Every line of the material must be restated exactly, though not its pictures.

Collected data —
+++

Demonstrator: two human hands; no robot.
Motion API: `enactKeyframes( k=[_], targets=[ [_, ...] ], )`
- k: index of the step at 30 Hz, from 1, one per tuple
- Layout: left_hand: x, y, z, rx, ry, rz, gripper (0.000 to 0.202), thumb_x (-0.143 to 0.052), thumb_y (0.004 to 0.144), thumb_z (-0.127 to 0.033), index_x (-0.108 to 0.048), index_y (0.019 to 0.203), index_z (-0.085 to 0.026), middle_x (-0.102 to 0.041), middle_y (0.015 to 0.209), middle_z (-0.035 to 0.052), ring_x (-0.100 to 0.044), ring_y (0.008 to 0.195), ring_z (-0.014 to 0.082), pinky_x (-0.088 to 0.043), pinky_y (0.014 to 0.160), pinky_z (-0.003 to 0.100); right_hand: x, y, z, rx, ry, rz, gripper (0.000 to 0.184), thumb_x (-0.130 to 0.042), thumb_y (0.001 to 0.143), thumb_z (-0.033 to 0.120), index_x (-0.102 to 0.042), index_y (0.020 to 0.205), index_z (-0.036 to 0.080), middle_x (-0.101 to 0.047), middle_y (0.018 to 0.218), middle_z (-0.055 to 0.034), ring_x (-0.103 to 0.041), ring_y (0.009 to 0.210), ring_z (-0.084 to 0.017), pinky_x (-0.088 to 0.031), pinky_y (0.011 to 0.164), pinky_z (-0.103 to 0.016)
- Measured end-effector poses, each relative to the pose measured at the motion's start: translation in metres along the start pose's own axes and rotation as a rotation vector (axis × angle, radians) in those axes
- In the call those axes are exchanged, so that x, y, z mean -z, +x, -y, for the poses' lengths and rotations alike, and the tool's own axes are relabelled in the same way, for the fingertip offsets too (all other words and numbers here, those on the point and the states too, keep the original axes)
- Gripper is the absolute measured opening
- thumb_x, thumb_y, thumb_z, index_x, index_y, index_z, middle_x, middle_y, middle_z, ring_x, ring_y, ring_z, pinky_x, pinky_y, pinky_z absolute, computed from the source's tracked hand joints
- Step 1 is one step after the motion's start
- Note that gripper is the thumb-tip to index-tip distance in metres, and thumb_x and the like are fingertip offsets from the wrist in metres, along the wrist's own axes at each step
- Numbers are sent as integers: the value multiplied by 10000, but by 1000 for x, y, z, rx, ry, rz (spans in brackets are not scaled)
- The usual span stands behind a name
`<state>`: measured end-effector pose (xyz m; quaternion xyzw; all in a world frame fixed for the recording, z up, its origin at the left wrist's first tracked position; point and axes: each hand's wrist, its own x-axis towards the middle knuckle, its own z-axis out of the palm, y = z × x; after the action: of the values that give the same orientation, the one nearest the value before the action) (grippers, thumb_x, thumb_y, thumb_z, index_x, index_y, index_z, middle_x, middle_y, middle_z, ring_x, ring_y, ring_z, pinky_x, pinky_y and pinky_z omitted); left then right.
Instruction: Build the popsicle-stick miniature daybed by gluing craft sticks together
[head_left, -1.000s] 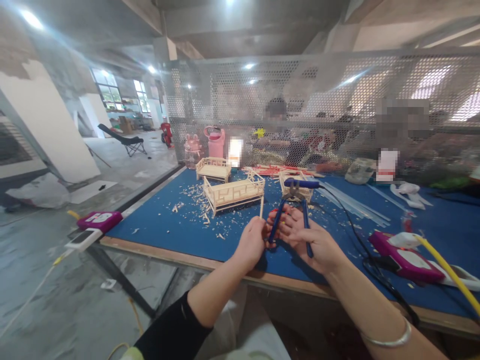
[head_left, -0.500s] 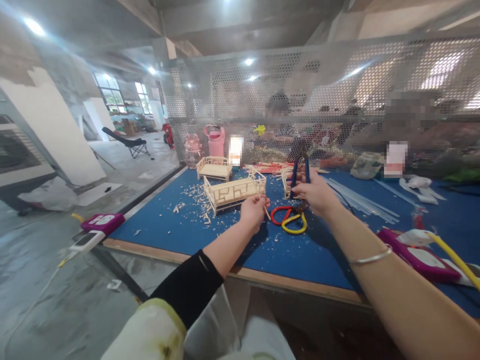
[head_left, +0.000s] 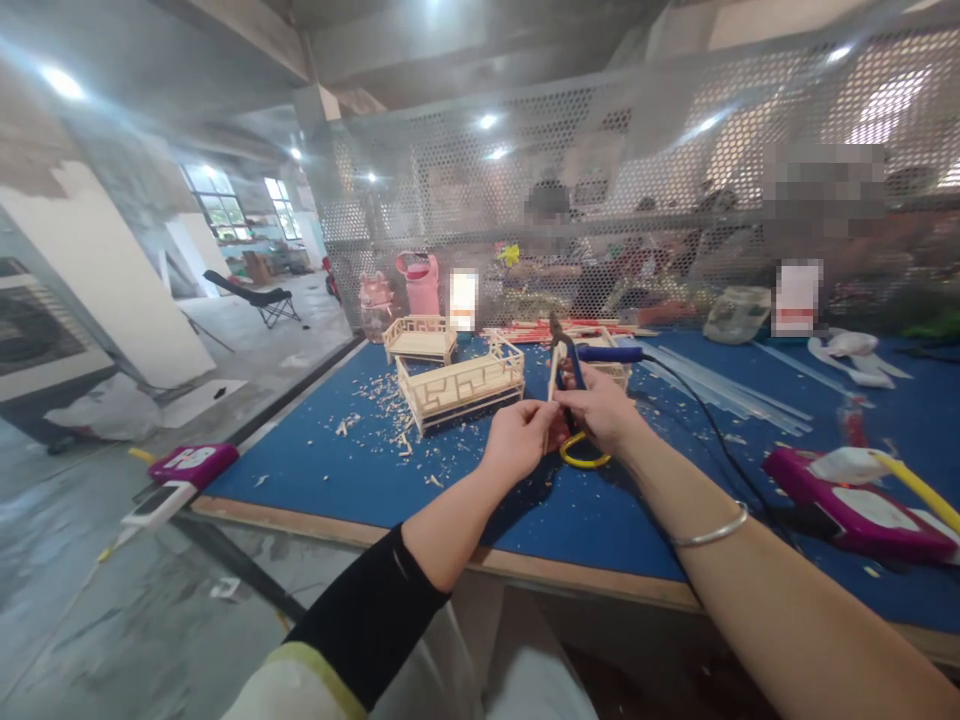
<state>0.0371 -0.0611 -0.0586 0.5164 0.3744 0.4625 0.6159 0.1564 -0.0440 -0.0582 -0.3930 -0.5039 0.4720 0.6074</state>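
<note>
Over the blue table top, my left hand (head_left: 519, 438) pinches a thin wooden stick (head_left: 553, 378) that stands nearly upright. Close beside it, my right hand (head_left: 604, 408) is closed around the dark blue handles of a pair of cutting pliers (head_left: 561, 345). The pliers' jaws point up, near the stick's upper end; whether they touch it I cannot tell. Left of my hands stands a small wooden model bench (head_left: 465, 390), with a smaller one (head_left: 421, 342) behind it. Scissors with a yellow handle loop (head_left: 585, 460) lie below my right hand, partly hidden.
Wood scraps (head_left: 382, 400) litter the blue table (head_left: 315, 500). A blue-handled corded tool (head_left: 611, 354) and clear glue sticks (head_left: 720, 392) lie to the right. Purple power units (head_left: 847, 510) sit at both sides. Behind the table rises a perforated metal screen (head_left: 450, 190), people beyond it.
My left hand has moved right and raised the stick. My right hand has brought the pliers left and down beside it. The view has shifted slightly.
</note>
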Motion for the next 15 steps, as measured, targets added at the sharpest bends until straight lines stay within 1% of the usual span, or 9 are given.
enactKeyframes(
  k=[2,4,6,8,10,12,15],
  targets=[
    [-1,3,0,-2,-100,-48,239,-588,791,-263,-574,595,-127,-565,495,-13,-507,420,70,-435,478,198,-7,-2,0,-79,96,17,382,-707,487,237,-478,792,219,-494,519,103,-414,385,-75,-347,379,-225],
    [0,6,-1,-42,-144,-112,223,-619,764,-277,-594,602,-127,-580,512,-9,-507,445,74,-445,514,212,-12,-2,-1,-124,150,-30,395,-732,471,236,-483,776,209,-493,490,102,-432,389,-76,-375,393,-226],
    [2,8,-2,-134,-126,-187,131,-657,718,-225,-638,630,-130,-618,565,-7,-537,518,83,-459,589,217,-14,-3,-2,-150,170,-109,385,-743,453,221,-494,746,196,-487,464,98,-449,404,-75,-411,432,-232],
    [6,10,-2,-224,-102,-239,27,-669,683,-164,-677,684,-138,-650,621,-9,-568,604,95,-466,674,222,-16,-4,-2,-171,165,-152,384,-747,435,199,-501,730,192,-504,469,93,-474,423,-79,-439,474,-243],
    [9,13,-3,-254,-132,-247,82,-660,677,-146,-694,751,-144,-660,645,-12,-583,636,103,-471,712,236,-18,-5,-2,-180,159,-132,426,-753,416,182,-511,765,197,-562,531,79,-528,475,-98,-458,520,-258],
    [11,17,-4,-246,-169,-217,128,-647,689,-166,-697,805,-146,-662,649,-10,-588,619,108,-481,699,254,-20,-6,-2,-159,160,-104,489,-761,396,182,-515,818,206,-598,582,73,-566,526,-117,-464,559,-270],
    [9,26,-7,-249,-129,-189,136,-636,699,-183,-696,816,-149,-662,651,-7,-591,601,116,-489,670,266,-21,-5,-2,-78,161,-137,526,-762,385,211,-510,846,212,-605,586,80,-558,526,-115,-454,580,-275]
  ],
)
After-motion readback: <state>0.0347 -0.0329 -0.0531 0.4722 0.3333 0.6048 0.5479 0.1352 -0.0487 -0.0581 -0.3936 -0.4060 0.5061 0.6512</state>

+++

Response to this task —
Demonstrator: two human hands; no robot.
Motion API: `enactKeyframes( k=[_], targets=[ [_, ...] ], )`
- k: index of the step at 30 Hz, from 1, one per tuple
- Layout: left_hand: x, y, z, rx, ry, rz, gripper (0.000 to 0.202), thumb_x (-0.143 to 0.052), thumb_y (0.004 to 0.144), thumb_z (-0.127 to 0.033), index_x (-0.108 to 0.048), index_y (0.019 to 0.203), index_z (-0.085 to 0.026), middle_x (-0.102 to 0.041), middle_y (0.015 to 0.209), middle_z (-0.035 to 0.052), ring_x (-0.100 to 0.044), ring_y (0.008 to 0.195), ring_z (-0.014 to 0.082), pinky_x (-0.088 to 0.043), pinky_y (0.014 to 0.160), pinky_z (-0.003 to 0.100); right_hand: x, y, z, rx, ry, rz, gripper (0.000 to 0.184), thumb_x (-0.130 to 0.042), thumb_y (0.001 to 0.143), thumb_z (-0.033 to 0.120), index_x (-0.102 to 0.042), index_y (0.020 to 0.205), index_z (-0.036 to 0.080), middle_x (-0.101 to 0.047), middle_y (0.018 to 0.218), middle_z (-0.055 to 0.034), ring_x (-0.103 to 0.041), ring_y (0.009 to 0.210), ring_z (-0.084 to 0.017), pinky_x (-0.088 to 0.031), pinky_y (0.011 to 0.164), pinky_z (-0.103 to 0.016)
- Measured end-effector poses, each relative to the pose measured at the motion's start: translation in metres along the start pose's own axes and rotation as a rotation vector (axis × angle, radians) in those axes
- In the call those axes are exchanged, so that x, y, z mean -z, +x, -y, for the poses' lengths and rotations alike, and the tool's own axes are relabelled in the same way, for the fingertip offsets too (all other words and numbers here, those on the point and the states too, keep the original axes)
- Gripper is the absolute measured opening
- thumb_x, thumb_y, thumb_z, index_x, index_y, index_z, middle_x, middle_y, middle_z, ring_x, ring_y, ring_z, pinky_x, pinky_y, pinky_z absolute, computed from the source's tracked hand joints
- Step 1 is one step after the motion's start
- Note that gripper is the thumb-tip to index-tip distance in metres, and thumb_x and the like are fingertip offsets from the wrist in metres, along the wrist's own axes at each step
- Numbers are sent as integers: the value multiplied by 10000, but by 1000 for x, y, z, rx, ry, rz (spans in brackets are not scaled)
- The usual span stands behind a name
`<state>`: measured end-effector pose (xyz m; quaternion xyzw; all in a world frame fixed for the recording, z up, its origin at the left wrist's first tracked position; point and axes: each hand's wrist, its own x-axis towards the middle knuckle, its own z-axis out of the palm, y = z × x; after the action: of the values that give the same orientation, the one nearest the value before the action) (grippers, thumb_x, thumb_y, thumb_z, index_x, index_y, index_z, middle_x, middle_y, middle_z, ring_x, ring_y, ring_z, pinky_x, pinky_y and pinky_z omitted); left then right.
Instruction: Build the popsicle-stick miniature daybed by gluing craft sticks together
[head_left, -1.000s] 
[head_left, -0.500s] 
[head_left, +0.000s] 
<state>0.0371 -0.0611 -0.0586 0.5164 0.3744 0.4625 0.6159 0.1564 -0.0440 -0.0582 -0.3930 -0.5039 0.4720 0.6074</state>
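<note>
Over the blue table top, my left hand (head_left: 519, 438) pinches a thin wooden stick (head_left: 553, 378) that stands nearly upright. Close beside it, my right hand (head_left: 604, 408) is closed around the dark blue handles of a pair of cutting pliers (head_left: 561, 345). The pliers' jaws point up, near the stick's upper end; whether they touch it I cannot tell. Left of my hands stands a small wooden model bench (head_left: 465, 390), with a smaller one (head_left: 421, 342) behind it. Scissors with a yellow handle loop (head_left: 585, 460) lie below my right hand, partly hidden.
Wood scraps (head_left: 382, 400) litter the blue table (head_left: 315, 500). A blue-handled corded tool (head_left: 611, 354) and clear glue sticks (head_left: 720, 392) lie to the right. Purple power units (head_left: 847, 510) sit at both sides. Behind the table rises a perforated metal screen (head_left: 450, 190), people beyond it.
My left hand has moved right and raised the stick. My right hand has brought the pliers left and down beside it. The view has shifted slightly.
</note>
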Motion for the next 15 steps, as measured, targets added at the sharpest bends until straight lines stay within 1% of the usual span, or 9 are given.
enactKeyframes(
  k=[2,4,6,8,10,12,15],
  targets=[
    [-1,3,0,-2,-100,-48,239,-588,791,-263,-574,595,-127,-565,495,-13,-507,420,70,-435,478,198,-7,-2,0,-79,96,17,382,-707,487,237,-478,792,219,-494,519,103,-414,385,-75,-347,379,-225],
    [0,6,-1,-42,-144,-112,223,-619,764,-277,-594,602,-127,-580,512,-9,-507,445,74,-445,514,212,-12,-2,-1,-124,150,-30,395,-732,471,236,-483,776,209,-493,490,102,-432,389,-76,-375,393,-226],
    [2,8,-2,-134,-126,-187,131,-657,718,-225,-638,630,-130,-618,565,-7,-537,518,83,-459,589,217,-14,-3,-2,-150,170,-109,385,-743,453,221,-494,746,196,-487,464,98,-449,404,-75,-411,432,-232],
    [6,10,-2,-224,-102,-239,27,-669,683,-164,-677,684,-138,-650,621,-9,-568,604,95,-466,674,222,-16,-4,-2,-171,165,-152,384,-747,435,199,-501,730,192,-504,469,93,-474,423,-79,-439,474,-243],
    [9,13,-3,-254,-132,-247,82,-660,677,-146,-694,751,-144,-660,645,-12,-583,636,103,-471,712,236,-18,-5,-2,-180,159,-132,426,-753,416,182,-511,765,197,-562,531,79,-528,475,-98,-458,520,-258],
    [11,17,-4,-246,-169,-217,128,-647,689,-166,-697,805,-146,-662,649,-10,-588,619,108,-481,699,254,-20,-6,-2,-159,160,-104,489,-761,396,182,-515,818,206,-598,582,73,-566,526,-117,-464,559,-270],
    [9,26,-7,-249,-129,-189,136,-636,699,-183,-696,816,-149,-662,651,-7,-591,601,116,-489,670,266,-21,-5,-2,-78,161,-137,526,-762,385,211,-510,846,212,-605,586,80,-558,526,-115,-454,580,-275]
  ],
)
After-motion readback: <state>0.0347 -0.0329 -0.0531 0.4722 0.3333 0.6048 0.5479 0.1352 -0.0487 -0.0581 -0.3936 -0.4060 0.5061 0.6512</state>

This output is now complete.